Despite the overall mortgage delinquency rate being down in October, early-stage mortgage delinquencies increased following an active hurricane season, according to CoreLogic’s Loan Performance Insights Report.
Nationwide, 5.1% of mortgages were in some stage of delinquency in October, a 0.1 percentage point decline from October 2016 when the overall delinquency rate was 5.2%. The rate for early-stage delinquencies, defined as 30-59 days past due, was 2.3% in October, a 0.1 percentage point increase from the year prior.
“The temporary rise in September’s early-stage delinquencies reflected the impact of the hurricanes in Texas, Florida and Puerto Rico, but now the impact from the hurricanes is fading from a national perspective,” said Frank Nothaft, chief economist for CoreLogic, in a press release.
“While the national impact is waning, the local impact remains. Some Florida markets continue to see increases in early-stage delinquency transition rates in October, reaching 5% on average in Miami, Orlando, Tampa, Naples and Cape Coral,” he continued.
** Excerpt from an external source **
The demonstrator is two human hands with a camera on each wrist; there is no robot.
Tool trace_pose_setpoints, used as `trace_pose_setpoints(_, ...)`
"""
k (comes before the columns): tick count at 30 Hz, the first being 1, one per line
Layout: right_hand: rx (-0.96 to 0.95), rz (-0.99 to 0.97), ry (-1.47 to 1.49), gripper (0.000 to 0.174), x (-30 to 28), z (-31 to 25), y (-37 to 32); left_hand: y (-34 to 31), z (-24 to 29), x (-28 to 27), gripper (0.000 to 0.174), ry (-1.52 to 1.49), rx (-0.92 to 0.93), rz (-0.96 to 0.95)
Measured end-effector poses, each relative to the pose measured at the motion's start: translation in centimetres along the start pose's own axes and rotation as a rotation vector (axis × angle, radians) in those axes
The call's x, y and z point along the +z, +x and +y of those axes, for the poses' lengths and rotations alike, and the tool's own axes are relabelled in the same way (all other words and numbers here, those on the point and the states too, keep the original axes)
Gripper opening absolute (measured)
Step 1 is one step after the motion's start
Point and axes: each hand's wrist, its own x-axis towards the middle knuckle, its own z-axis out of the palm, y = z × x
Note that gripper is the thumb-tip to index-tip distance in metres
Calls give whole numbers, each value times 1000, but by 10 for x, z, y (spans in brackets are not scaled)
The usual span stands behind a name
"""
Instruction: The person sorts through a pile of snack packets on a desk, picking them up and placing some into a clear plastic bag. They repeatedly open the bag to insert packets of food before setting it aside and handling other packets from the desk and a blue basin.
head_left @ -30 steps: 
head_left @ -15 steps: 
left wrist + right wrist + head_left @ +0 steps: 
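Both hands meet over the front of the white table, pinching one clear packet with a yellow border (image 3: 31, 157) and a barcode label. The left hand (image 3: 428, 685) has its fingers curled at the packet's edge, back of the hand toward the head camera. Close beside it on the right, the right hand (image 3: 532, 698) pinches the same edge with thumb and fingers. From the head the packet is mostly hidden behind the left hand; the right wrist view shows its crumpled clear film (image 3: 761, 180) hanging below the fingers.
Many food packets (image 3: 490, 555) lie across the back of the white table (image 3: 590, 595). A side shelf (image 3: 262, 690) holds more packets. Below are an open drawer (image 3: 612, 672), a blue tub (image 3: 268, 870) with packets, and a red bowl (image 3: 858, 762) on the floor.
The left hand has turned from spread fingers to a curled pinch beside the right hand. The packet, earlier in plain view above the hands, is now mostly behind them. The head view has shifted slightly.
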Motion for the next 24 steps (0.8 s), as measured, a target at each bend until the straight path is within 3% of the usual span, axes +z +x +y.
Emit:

In Texas, the Houston, Beaumont, Victoria and Corpus Christie markets peaked above 7% in September, but are on the mend and improving in October.
The share of mortgages that were 60-89 days past due was up 0.2% points to 0.9% both year-over-year and month-over-month in October. The serious delinquency rate, referring to loans 90 or more days past due, remained unchanged at 1.9% from September but was down from 2.3% from the previous year.
The foreclosure inventory rate held steady at 0.6% since August, the lowest level since June 2007 when it was also 0.6%.